> _Aim of the task_:
Filter the entries and keep only the lines where the string "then" appears.

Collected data
■ ■ ■ ■
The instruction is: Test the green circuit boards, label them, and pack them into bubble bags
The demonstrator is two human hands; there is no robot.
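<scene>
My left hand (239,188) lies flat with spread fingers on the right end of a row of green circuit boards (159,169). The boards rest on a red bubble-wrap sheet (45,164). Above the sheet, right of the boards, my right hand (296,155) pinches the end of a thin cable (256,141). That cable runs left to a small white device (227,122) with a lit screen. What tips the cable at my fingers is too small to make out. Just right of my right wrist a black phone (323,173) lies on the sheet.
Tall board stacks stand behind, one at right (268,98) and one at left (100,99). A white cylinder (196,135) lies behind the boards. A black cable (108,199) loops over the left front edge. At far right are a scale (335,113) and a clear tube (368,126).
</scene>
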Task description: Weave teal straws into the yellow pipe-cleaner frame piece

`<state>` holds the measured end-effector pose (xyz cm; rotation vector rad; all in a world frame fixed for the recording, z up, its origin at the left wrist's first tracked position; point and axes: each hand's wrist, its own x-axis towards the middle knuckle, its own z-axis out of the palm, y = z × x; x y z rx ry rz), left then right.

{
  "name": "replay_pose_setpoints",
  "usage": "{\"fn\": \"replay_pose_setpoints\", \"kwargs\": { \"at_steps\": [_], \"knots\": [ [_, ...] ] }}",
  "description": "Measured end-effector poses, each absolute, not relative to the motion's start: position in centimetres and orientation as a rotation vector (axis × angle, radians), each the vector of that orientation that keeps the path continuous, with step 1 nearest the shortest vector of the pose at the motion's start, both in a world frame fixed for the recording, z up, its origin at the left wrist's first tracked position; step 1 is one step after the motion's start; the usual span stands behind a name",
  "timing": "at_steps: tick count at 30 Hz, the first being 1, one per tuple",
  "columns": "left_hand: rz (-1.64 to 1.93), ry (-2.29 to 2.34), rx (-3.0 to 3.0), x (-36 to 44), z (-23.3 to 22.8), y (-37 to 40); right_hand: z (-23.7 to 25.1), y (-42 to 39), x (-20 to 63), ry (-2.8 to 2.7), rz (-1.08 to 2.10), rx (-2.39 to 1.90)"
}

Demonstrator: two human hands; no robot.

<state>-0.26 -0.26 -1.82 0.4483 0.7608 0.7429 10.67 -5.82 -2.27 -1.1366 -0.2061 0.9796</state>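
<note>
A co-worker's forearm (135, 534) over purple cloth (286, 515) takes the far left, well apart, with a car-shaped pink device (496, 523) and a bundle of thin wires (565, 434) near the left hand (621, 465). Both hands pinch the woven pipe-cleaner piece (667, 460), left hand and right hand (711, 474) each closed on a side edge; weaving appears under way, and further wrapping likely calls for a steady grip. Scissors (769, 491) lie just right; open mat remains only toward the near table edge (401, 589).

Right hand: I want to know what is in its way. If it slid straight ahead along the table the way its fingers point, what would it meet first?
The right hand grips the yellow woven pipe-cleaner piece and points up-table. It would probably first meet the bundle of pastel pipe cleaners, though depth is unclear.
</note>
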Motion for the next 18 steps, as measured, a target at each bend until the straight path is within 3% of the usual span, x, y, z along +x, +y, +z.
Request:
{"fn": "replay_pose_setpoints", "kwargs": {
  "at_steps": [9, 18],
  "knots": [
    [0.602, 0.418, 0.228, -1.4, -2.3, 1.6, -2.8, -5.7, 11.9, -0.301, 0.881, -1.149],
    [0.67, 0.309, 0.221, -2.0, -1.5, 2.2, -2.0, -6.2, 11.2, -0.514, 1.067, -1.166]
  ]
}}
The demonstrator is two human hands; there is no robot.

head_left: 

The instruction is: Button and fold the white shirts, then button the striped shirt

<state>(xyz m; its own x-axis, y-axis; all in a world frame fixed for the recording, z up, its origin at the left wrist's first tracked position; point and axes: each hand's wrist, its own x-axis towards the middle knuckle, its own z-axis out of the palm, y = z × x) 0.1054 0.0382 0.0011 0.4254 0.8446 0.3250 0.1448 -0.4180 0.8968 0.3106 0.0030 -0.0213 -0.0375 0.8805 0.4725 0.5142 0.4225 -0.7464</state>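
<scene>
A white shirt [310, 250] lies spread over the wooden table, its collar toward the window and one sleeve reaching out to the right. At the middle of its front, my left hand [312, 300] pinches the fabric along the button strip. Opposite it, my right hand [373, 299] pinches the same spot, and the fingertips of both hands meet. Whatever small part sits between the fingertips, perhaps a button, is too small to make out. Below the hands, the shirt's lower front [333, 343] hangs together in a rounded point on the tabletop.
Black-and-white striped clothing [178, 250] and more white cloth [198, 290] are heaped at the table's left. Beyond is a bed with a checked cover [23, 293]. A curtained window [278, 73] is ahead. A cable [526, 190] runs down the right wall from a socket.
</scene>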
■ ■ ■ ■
> _Response below_:
`<state>` holds the measured end-effector pose (xyz cm; rotation vector rad; all in a world frame fixed for the recording, z up, its origin at the left wrist's first tracked position; point and axes: each hand's wrist, its own x-axis towards the middle knuckle, its own z-axis out of the palm, y = z × x; x y z rx ry rz), left then right.
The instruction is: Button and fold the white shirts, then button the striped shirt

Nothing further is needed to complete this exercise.